(DATASET CONTENT Opens)
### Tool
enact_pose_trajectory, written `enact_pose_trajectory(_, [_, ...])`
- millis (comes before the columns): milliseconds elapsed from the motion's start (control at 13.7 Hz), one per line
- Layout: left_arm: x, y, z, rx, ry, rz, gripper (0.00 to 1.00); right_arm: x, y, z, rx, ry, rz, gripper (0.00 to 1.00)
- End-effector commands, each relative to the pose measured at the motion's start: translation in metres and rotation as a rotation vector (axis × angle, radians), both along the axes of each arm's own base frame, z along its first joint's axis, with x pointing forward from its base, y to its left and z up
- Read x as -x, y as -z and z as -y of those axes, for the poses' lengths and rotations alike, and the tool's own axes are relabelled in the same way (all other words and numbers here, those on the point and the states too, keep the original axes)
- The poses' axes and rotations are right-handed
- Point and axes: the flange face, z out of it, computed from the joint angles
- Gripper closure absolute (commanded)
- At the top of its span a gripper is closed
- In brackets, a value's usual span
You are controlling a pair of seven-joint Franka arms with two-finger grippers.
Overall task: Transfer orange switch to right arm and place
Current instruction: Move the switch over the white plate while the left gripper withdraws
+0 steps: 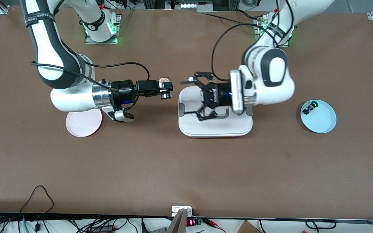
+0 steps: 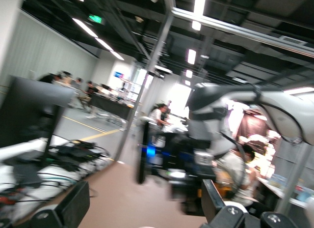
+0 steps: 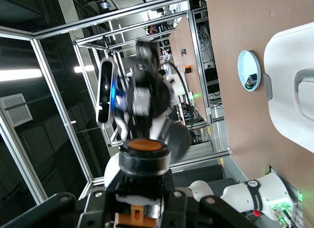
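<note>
Brown table top (image 1: 160, 168), cables (image 1: 37, 223) along its near edge. Aluminium frame posts (image 3: 88, 90), long ceiling strip lights (image 2: 95, 36), desks with people (image 2: 105, 102), grey floor.

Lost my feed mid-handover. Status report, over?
Right gripper shut on orange switch, up beside the white tray. Left gripper open, empty, over tray. Pink plate under right arm. Nothing between them.
</note>
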Motion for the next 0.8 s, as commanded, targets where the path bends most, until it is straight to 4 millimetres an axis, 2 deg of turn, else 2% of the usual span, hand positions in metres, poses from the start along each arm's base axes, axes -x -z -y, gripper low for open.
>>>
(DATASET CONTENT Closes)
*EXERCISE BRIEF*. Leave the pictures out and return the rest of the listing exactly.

*WRITTEN REPLY*.
### Tool
enact_pose_trajectory, written `enact_pose_trajectory(_, [_, ...])`
- millis (comes before the columns): milliseconds elapsed from the motion's start (control at 13.7 Hz), one per line
- Layout: left_arm: x, y, z, rx, ry, rz, gripper (0.00 to 1.00); right_arm: x, y, z, rx, ry, rz, gripper (0.00 to 1.00)
- End-effector commands, each relative to the pose measured at the motion's start: translation in metres and rotation as a rotation vector (axis × angle, radians), both along the axes of each arm's own base frame, z along its first joint's axis, with x pointing forward from its base, y to its left and z up
- Read x as -x, y as -z and z as -y of those axes, for the poses' lengths and rotations alike, and the tool's own axes are relabelled in the same way (all other words and numbers here, those on the point and the states too, keep the original axes)
- The poses' axes and rotations are right-handed
- Point and axes: the flange face, z out of it, computed from the joint angles
- Gripper closure absolute (commanded)
- At the top of its span a gripper is closed
- In brackets, a value's usual span
You are controlling a pair of seven-joint Franka arms with two-finger grippers.
Overall task: Transfer orange switch to right arm and place
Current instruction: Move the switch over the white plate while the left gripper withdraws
+0 steps: 
+0 steps: 
+0 steps: 
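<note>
Brown table top (image 1: 160, 168), cables (image 1: 37, 223) along its near edge. Aluminium frame posts (image 3: 88, 90), long ceiling strip lights (image 2: 95, 36), desks with people (image 2: 105, 102), grey floor.

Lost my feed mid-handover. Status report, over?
Right gripper shut on orange switch, up beside the white tray. Left gripper open, empty, over tray. Pink plate under right arm. Nothing between them.
</note>
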Motion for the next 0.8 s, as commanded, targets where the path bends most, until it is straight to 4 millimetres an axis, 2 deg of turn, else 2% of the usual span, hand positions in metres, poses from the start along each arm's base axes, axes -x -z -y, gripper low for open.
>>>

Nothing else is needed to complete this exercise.